> _What is being asked_: From the listing below, set down exactly the lines between the one holding "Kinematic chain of" and the one holding "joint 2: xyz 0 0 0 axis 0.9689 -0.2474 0", inclusive. No other line is wanted.

> _Available data_:
--*--
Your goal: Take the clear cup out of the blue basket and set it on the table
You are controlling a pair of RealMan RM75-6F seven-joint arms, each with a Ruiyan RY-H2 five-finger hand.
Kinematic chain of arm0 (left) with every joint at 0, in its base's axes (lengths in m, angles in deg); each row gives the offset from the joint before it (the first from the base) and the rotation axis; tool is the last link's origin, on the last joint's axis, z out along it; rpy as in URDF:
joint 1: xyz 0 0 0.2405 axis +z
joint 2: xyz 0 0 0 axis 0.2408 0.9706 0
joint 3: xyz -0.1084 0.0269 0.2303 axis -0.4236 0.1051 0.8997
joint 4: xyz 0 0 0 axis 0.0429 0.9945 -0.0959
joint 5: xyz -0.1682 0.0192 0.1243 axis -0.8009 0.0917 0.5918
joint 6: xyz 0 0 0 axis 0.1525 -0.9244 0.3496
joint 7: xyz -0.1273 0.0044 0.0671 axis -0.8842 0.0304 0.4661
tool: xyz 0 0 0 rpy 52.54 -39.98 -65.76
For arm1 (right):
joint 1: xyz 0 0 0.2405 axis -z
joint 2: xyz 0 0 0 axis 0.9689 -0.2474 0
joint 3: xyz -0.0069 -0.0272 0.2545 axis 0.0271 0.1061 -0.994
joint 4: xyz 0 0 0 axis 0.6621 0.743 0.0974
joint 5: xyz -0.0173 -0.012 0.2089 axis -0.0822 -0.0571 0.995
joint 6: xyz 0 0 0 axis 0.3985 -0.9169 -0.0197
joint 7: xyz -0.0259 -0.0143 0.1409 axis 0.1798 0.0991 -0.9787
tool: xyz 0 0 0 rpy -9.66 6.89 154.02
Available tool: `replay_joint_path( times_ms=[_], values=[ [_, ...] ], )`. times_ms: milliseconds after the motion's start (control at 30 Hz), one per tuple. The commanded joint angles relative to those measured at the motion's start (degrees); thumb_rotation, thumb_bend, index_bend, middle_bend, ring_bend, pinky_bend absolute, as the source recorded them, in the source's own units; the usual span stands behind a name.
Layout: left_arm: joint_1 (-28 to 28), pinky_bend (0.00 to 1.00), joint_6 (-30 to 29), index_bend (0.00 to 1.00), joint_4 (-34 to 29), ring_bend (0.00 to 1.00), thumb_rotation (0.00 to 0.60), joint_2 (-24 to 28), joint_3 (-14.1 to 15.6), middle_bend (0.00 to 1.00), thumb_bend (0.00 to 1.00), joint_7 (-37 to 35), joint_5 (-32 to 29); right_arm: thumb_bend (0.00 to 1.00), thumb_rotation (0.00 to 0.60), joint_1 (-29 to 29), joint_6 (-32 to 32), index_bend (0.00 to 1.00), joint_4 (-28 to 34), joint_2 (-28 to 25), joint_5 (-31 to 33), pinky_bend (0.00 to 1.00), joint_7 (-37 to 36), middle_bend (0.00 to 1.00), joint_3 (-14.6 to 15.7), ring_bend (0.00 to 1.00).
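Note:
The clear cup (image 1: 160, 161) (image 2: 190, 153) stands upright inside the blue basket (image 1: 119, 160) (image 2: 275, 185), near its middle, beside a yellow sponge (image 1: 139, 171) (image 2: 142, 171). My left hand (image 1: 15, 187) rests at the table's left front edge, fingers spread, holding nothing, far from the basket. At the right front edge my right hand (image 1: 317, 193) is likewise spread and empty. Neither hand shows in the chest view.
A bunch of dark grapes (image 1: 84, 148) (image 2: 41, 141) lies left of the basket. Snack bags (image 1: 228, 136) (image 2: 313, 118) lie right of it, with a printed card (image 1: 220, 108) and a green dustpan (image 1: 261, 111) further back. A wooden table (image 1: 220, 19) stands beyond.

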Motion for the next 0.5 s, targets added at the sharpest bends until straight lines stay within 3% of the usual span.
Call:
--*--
> _Exercise response_:
Kinematic chain of arm0 (left) with every joint at 0, in its base's axes (lengths in m, angles in deg); each row gives the offset from the joint before it (the first from the base) and the rotation axis; tool is the last link's origin, on the last joint's axis, z out along it; rpy as in URDF:
joint 1: xyz 0 0 0.2405 axis +z
joint 2: xyz 0 0 0 axis 0.2408 0.9706 0
joint 3: xyz -0.1084 0.0269 0.2303 axis -0.4236 0.1051 0.8997
joint 4: xyz 0 0 0 axis 0.0429 0.9945 -0.0959
joint 5: xyz -0.1682 0.0192 0.1243 axis -0.8009 0.0917 0.5918
joint 6: xyz 0 0 0 axis 0.1525 -0.9244 0.3496
joint 7: xyz -0.1273 0.0044 0.0671 axis -0.8842 0.0304 0.4661
tool: xyz 0 0 0 rpy 52.54 -39.98 -65.76
For arm1 (right):
joint 1: xyz 0 0 0.2405 axis -z
joint 2: xyz 0 0 0 axis 0.9689 -0.2474 0

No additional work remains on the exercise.